Why isn't N independent calculations N times faster on N threads?
Asked Answered
B

2

9

I have an N core processor ( 4 in my case ). Why isn't N totally independent function calls on N threads roughly N times faster ( of course there is an overhead of creating threads, but read further )?

Look at the the following code:

namespace ch = std::chrono;
namespace mp = boost::multiprecision;
constexpr static unsigned long long int num = 3555;

// mp_factorial uses boost/multiprecision/cpp_int, so I get legit results

    ch::steady_clock::time_point s1 = ch::steady_clock::now();
    auto fu1 = std::async(std::launch::async, mp_factorial, num);
    auto fu2 = std::async(std::launch::async, mp_factorial, num);
    auto fu3 = std::async(std::launch::async, mp_factorial, num);
    auto fu4 = std::async(std::launch::async, mp_factorial, num);
    fu1.get(); fu2.get(); fu3.get(); fu4.get();
    ch::steady_clock::time_point e1 = ch::steady_clock::now();

    ch::steady_clock::time_point s2 = ch::steady_clock::now();
    mp_factorial(num);
    mp_factorial(num);
    mp_factorial(num);
    mp_factorial(num);
    ch::steady_clock::time_point e2 = ch::steady_clock::now();

    auto t1 = ch::duration_cast<ch::microseconds>(e1 - s1).count();
    auto t2 = ch::duration_cast<ch::microseconds>(e2 - s2).count();

    cout << t1 << " " << t2 << endl;

I get results like:

11756 20317

Thats roughly 2 times faster. I've also tried this with huge numbers, like num = 355555. I got really similar results:

177462588 346575062

Why is this the case? I'm perfectly aware of Amdahl's law, and that a multicored processor isn't always number_of_cores times faster, but when I have independent operations, I'd expect better results. At least something near number_of_cores.


Update:

As you can see, all threads are working as expected, so this is not the issue:

Workload of threads

Battlement answered 15/7, 2015 at 22:46 Comment(10)
Do you really have four cores? Or just two cores with four hyperthreads? (As e.g. the Intel i3).Offcolor
Also: Did you check that the 4 function calls in the sequential test aren't inlined?Cognac
@BaummitAugen Yes. I've tested it on an i7-4700MQ. 4 cores, 8 hyperthreads.Battlement
It depends on the efficiency of the operating-system’s scheduler. Other programs and background tasks will be assigned to the cores and get quanta from some but not all of the cores that the threads are using and users have very little control over that; it’s difficult to force the OS to dedicate a core entirely to a thread from a program (setting affinities only locks a thread to a core, it doesn't block other processes from using it).Seminary
@DanielJour I didn't. How can I explicitly forbid inlining? Haven't really thought about that, these numbers get huge quickly, like 5 MB-s of memory. But still, copying 5 MB-s in a DDR3 RAM isn't really comparable to calculating it IMO.Battlement
@DanielJour I mean this whole thing takes like 2 minutes. Thats not comparable to copying roughly 5 MB-s in memory.Battlement
Even if you have 4 cores, you only have 1 RAM. If the algorithm isn't running from L1 cache you may be getting contention that limits the total throughput.Udelle
Do you see it using 4 different cores? This question was saying he only say the threads running on one core...Duro
Use a function pointer and assign it in a volatile environment: bool volatile yes = true; if (yes) { fnptr = mp_factorial; } else { fnptr = dummyfn; } fnptr(num); // 3 more times. Though I'd be surprised if that were the only cause.Cognac
Is mp_factorial doing dynamic allocation? If so, the threads are not really acting independently.Typecase
K
16

The problem here is that you certainly have some large lumpy numbers, which do not fit in the L1 and L2 caches of your processor, meaning that the processor sits and twiddles its little ALU fingers whilst the memory controller is jumping all over the place trying to read a little bit of memory for each processor.
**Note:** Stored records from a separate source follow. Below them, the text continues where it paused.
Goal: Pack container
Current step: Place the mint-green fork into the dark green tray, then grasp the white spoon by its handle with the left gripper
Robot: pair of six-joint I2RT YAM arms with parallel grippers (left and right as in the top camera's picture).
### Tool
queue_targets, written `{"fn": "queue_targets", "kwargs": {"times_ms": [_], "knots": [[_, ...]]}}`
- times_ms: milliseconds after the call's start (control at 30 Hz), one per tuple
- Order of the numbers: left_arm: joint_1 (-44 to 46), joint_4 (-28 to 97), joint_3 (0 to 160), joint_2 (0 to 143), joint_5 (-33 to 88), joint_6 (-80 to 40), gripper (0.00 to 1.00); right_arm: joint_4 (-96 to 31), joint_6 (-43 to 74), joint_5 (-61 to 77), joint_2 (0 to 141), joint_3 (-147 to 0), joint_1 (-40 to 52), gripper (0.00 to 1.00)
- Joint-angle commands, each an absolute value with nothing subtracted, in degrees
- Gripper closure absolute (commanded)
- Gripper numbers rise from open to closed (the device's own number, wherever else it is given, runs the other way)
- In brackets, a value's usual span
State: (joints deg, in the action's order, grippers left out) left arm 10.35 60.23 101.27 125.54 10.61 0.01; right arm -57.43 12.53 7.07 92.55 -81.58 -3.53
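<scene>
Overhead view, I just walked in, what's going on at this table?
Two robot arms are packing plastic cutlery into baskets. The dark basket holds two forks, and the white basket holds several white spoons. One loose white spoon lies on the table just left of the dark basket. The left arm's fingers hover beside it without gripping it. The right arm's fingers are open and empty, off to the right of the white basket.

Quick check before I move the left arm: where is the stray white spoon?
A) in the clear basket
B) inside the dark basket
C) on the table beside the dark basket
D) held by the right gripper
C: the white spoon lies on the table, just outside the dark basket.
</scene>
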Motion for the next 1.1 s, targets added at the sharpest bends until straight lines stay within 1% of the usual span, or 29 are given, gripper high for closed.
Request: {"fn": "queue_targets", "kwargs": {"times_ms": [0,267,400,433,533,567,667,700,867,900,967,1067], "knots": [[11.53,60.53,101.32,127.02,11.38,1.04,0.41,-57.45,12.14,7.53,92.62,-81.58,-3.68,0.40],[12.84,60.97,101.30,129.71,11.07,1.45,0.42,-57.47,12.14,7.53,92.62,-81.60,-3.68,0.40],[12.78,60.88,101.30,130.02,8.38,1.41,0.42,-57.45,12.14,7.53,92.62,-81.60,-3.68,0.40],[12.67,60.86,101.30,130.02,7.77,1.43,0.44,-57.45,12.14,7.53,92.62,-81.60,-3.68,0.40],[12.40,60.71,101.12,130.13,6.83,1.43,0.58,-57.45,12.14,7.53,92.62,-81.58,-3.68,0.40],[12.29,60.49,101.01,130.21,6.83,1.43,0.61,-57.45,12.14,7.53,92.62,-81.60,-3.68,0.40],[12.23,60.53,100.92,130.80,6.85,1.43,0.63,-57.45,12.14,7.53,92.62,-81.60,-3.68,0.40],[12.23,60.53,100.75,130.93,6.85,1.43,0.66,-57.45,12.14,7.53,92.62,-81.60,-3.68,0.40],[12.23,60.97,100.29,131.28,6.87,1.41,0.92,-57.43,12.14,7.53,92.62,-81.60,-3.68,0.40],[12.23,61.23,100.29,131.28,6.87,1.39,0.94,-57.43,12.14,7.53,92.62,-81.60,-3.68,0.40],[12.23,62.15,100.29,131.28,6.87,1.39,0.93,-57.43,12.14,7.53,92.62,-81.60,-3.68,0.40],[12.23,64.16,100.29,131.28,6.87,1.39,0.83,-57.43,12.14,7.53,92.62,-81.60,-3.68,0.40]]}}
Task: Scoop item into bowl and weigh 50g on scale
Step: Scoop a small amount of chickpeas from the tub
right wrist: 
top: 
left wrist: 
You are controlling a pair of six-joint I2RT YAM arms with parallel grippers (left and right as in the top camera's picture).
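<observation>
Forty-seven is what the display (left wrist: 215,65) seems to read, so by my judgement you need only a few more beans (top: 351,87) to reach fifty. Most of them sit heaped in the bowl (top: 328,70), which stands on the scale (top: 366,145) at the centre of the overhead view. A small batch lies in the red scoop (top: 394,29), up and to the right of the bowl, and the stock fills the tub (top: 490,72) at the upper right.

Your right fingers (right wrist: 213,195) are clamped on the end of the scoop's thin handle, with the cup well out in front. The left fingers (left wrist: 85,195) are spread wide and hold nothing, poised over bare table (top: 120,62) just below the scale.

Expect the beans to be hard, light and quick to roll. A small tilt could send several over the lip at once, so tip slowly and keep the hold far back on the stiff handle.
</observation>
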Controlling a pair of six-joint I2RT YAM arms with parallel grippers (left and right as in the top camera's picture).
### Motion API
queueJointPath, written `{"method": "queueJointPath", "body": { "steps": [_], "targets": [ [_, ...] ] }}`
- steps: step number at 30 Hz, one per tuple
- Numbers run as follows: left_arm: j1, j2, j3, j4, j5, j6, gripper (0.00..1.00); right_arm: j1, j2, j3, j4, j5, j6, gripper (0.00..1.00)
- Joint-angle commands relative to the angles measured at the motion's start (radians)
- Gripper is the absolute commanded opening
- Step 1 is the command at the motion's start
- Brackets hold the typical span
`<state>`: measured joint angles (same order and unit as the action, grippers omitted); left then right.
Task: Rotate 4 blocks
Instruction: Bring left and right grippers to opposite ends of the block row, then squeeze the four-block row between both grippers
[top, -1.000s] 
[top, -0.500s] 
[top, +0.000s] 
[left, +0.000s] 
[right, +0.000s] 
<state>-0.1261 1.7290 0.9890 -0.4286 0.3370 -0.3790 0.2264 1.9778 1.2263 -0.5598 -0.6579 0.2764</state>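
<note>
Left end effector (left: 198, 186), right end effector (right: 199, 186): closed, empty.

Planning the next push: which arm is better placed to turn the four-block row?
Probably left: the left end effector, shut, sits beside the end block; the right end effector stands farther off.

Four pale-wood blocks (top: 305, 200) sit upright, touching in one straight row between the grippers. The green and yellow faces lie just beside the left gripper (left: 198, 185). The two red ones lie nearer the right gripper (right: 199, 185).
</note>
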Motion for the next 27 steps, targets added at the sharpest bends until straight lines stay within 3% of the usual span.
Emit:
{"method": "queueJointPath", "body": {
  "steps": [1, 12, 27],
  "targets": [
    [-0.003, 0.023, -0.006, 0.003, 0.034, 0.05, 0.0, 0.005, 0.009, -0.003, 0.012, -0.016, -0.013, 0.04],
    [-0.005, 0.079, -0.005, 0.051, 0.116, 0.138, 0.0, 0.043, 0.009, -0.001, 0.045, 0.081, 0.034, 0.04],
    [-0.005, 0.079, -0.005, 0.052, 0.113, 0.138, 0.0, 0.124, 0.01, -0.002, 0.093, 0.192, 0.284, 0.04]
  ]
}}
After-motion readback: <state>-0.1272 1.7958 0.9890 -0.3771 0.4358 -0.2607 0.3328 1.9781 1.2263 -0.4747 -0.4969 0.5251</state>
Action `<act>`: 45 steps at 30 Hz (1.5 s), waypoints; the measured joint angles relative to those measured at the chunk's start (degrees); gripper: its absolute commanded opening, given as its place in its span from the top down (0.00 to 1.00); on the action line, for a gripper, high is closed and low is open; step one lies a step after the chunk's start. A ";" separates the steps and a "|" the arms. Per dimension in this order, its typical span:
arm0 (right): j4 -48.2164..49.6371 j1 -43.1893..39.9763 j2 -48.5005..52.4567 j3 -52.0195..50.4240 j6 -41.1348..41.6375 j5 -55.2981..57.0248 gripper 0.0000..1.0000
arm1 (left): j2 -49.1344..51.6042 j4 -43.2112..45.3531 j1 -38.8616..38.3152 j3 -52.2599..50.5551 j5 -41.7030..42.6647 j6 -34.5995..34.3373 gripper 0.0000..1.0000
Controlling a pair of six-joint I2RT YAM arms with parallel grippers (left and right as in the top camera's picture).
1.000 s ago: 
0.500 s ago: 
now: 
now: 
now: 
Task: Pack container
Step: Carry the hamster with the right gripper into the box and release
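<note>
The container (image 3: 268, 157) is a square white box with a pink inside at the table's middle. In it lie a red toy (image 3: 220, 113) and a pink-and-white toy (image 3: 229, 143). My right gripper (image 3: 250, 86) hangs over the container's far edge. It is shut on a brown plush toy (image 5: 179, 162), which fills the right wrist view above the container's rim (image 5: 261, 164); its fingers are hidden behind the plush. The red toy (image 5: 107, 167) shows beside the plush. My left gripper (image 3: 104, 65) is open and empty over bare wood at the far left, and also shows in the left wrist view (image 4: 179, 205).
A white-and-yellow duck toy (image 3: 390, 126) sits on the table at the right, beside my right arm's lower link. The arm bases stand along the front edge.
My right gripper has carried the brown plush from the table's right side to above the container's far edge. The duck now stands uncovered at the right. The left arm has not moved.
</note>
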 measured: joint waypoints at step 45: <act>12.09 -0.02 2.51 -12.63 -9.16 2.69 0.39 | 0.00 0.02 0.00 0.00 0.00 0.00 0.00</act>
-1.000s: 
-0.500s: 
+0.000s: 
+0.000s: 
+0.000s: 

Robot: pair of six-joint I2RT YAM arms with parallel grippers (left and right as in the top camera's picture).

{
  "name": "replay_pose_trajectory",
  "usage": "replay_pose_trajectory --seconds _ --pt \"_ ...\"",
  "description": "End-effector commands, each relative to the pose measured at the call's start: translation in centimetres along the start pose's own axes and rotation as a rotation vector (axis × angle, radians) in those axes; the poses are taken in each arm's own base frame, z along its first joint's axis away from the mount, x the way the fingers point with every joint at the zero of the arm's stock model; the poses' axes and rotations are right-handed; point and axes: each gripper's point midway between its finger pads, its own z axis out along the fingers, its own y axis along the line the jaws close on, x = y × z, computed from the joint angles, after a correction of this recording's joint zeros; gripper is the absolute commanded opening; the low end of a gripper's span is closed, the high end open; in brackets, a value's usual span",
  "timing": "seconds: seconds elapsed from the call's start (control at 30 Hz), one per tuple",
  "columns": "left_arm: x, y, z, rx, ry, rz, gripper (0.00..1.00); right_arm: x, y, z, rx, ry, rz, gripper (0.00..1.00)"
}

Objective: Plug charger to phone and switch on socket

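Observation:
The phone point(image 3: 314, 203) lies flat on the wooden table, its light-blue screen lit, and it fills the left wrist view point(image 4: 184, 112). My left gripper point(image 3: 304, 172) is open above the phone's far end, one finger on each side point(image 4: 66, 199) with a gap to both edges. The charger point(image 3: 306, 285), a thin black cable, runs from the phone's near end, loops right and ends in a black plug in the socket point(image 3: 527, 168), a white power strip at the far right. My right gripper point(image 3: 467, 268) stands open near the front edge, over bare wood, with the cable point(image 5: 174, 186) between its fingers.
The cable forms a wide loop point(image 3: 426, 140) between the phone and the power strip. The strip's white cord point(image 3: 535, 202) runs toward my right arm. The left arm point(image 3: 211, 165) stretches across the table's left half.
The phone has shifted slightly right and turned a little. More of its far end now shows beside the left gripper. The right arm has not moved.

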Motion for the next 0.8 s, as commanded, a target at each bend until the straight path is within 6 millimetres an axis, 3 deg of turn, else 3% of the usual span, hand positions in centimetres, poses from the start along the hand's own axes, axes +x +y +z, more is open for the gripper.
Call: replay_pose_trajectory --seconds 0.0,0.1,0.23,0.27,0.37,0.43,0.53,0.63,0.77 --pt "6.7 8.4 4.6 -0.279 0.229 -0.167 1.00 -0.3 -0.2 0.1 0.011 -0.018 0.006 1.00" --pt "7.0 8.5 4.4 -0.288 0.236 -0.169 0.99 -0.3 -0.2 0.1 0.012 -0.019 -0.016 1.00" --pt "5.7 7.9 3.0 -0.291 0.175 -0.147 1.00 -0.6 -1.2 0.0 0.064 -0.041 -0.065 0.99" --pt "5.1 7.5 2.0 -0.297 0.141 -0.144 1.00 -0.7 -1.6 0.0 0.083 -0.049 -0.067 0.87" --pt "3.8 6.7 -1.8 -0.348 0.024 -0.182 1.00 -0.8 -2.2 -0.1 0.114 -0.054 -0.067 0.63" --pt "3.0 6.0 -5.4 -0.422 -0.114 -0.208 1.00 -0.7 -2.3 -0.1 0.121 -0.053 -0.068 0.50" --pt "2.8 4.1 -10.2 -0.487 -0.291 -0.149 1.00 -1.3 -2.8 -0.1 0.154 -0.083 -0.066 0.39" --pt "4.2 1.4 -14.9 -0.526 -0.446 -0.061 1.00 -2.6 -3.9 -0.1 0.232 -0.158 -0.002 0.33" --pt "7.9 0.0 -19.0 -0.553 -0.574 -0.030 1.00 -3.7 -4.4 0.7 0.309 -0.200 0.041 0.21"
When you run in ONE thread, that one thread is will at least largely only work on three different memory regions (a = b * c, reading from b and c, writing to a).

When you do 4 threads, you have four different a = b * c; with three different streams of data each, leading to both more thrashing of caches, the memory controller and the "open pages" [pages here are a DRAM term, nothing to do with MMU pages, but you may also find that TLB misses are a factor as well].

So you get better performance from running more threads, but not 4x because of the large amount of data being consumed and produced by each thread, the memory interface is the bottle-neck. Other than getting a machine with a more efficient memory interface [and that may not be so easy], there's nothing much you can do about this - just accept that for this particular case, memory is more of a limiting factor than the calculation.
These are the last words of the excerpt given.